* **PROMPT**
Copy the listing below in full, exactly as given.

* **DATASET SECTION**
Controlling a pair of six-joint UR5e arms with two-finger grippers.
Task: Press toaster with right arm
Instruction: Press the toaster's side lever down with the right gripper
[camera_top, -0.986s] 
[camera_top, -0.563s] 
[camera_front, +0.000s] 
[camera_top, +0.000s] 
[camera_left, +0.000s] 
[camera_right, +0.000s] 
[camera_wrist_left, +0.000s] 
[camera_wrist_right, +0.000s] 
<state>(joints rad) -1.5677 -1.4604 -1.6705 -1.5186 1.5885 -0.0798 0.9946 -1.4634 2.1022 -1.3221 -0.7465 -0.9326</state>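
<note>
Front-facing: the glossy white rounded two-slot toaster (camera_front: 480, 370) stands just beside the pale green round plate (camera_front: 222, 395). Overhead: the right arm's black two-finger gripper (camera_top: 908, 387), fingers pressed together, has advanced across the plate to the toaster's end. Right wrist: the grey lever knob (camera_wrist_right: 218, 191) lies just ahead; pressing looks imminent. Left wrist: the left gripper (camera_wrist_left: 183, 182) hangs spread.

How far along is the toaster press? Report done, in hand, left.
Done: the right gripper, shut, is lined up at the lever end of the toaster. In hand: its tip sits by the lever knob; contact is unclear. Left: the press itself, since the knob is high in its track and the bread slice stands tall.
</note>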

* **SOLUTION FOR THIS PROBLEM**
Controlling a pair of six-joint UR5e arms with two-finger grippers.
Task: Press toaster with right arm
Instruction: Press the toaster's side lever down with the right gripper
[camera_top, -0.986s] 
[camera_top, -0.563s] 
[camera_front, +0.000s] 
[camera_top, +0.000s] 
[camera_left, +0.000s] 
[camera_right, +0.000s] 
[camera_wrist_left, +0.000s] 
[camera_wrist_right, +0.000s] 
<state>(joints rad) -1.5677 -1.4604 -1.6705 -1.5186 1.5885 -0.0798 0.9946 -1.4634 2.1022 -1.3221 -0.7465 -0.9326</state>
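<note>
Front-facing: the glossy white rounded two-slot toaster (camera_front: 480, 370) stands just beside the pale green round plate (camera_front: 222, 395). Overhead: the right arm's black two-finger gripper (camera_top: 908, 387), fingers pressed together, has advanced across the plate to the toaster's end. Right wrist: the grey lever knob (camera_wrist_right: 218, 191) lies just ahead; pressing looks imminent. Left wrist: the left gripper (camera_wrist_left: 183, 182) hangs spread.

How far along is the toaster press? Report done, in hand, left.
Done: the right gripper, shut, is lined up at the lever end of the toaster. In hand: its tip sits by the lever knob; contact is unclear. Left: the press itself, since the knob is high in its track and the bread slice stands tall.
</note>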

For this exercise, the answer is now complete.